With 29 needed off the last three overs he hit 16 in the next four balls from Lungi Ngidi, racking up his half-century with a glorious straight six.
He was out immediately after completing his celebrations but by then he had successfully changed the complexion of the chase, allowing Eoin Morgan (26no) and Chris Jordan to finish up.
Left-arm wrist-spinner Tabraiz Shamsi had threatened to scupper England, taking three for 19 with the prize scalps of Jos Buttler, Jonny Bairstow and Ben Stokes.
Adil Rashid’s leg-breaks had earlier been the trump card among the England attack, with the Yorkshireman taking two for 23 in a classy four-over spell.
England would have been happy with the target having reeled in 180 two days ago but found things trickier than anticipated.
Jason Roy’s struggles continued, making a sketchy 14 before blazing Ngidi high into the air to extend his 2020 slump.
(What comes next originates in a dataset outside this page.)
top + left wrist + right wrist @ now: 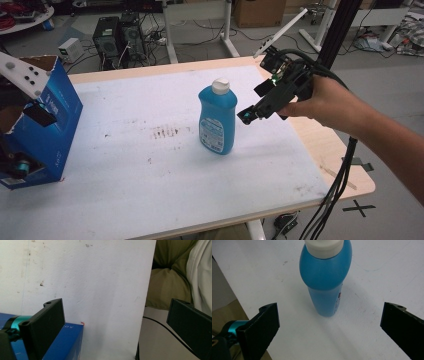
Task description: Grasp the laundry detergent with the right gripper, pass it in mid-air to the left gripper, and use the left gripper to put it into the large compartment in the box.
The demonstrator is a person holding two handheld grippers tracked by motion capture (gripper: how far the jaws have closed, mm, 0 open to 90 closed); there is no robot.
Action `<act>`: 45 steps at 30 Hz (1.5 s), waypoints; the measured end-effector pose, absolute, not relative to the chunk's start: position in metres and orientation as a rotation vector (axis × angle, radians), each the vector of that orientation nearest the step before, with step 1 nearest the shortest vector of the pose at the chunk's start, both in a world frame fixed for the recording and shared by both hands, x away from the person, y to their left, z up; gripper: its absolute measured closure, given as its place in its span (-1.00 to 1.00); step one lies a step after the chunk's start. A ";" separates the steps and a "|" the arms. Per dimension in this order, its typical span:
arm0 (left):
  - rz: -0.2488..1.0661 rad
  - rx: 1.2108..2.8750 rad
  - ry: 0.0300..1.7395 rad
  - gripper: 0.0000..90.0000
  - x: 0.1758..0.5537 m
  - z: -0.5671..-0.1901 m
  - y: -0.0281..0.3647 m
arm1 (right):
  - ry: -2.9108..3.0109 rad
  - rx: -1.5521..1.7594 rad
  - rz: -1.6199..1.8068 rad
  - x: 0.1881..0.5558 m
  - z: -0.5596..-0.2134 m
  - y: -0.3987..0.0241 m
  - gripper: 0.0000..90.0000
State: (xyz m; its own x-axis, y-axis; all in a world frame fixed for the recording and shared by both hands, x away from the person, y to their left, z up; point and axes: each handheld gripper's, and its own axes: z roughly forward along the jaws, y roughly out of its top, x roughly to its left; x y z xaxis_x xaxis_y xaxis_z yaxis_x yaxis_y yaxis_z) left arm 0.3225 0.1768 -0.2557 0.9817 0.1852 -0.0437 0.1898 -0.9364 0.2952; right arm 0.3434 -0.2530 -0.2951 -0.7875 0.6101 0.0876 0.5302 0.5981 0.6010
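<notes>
A blue bottle (217,120) with a white cap stands upright near the middle of the white table top (150,190). My right gripper (255,102), held in a hand from the right, hovers just right of the bottle at shoulder height. Seen along its jaws, the right gripper (329,322) is open and the bottle (325,277) stands ahead of the gap, untouched. At the far left, my left gripper (30,142) sits at an open blue cardboard box (57,125). In its own view the left gripper (117,322) is open, with a corner of the blue box (67,342) beside its left jaw.
Computer towers (117,37) and white desk legs (227,30) stand on the floor beyond the table. A black post (337,30) rises at the right edge. Cables (332,195) hang off the table's right side. The person's clothing (172,272) lies past the table edge.
</notes>
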 end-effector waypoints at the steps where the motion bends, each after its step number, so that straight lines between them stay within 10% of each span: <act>1: -0.025 2.826 0.271 -0.96 0.323 -0.256 0.176 | 2.682 0.971 0.953 0.343 -0.297 -0.253 -0.97; 45: -0.018 2.813 0.269 -0.96 0.329 -0.256 0.173 | 2.383 1.052 1.246 0.338 -0.380 -0.228 -0.97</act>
Recalled paceman Anrich Nortje also made an immediate impact as he tore in at a consistent 93mph speed.
As well as seeing an lbw against Roy overturned first ball he had Buttler dropped by Kagiso Rabada on five and then landed successive painful blows on Malan’s shoulder and groin. Buttler found respite with three consecutive fours off Ngidi but was clean bowled on the charge by Shamsi.
The growing realisation that this would be no simple chase was compounded when Bairstow, Friday’s man-of-the-match, looked to clatter Shamsi out of the ground and instead holed out to Reeza Hendricks.
At 59 for three at the halfway stage, Malan and Stokes were left needing another 88 runs at a rising rate. While Malan showed patience, Stokes made a break for it at the start of Shamsi’s final over, slog-sweeping for a big six before top-edging on 16 as he went for more of the same.
England needed Malan to step up a gear after reaching 25 and he obliged with three fours in as many balls – cutting Ngidi and forcing Nortje through extra-cover and mid-wicket.
That still left 40 off the last four overs but Morgan was on hand to pull his weight, taking two vital boundaries off Rabada – the second uppercut close enough to Quinton de Kock for him to parry with fingertips.
Then came Malan’s moment against Ngidi, a two followed by a pair of fours and that crisp, decisive six. He was caught on the boundary in pursuit of a quick finish, but he had given Morgan a much improved equation. With just three required off the final six balls, England lost Sam Curran but got there with a ball remaining.
Rashid had been exemplary in the Proteas innings, allowing just one boundary as he sucked the momentum out of the innings.
As well as slamming the brakes on after the powerplay his wickets were fine examples of the craft, bowling Hendricks on the sweep with one that floated through and clipped the top of off and getting the dangerous Faf du Plessis for 11, stumped with a healthy dose of drift and turn.
The seam contingent of the unchanged England attack was also well tuned to the task, with Jofra Archer allowing only 18 runs as well as cleaning up Temba Bavuma with a blistering 93mph delivery into middle stump.
De Kock was the key man after he raced to 30, but he was caught off Jordan’s second ball – taking him level with Stuart Broad’s England record of 65 T20 wickets in two fewer games.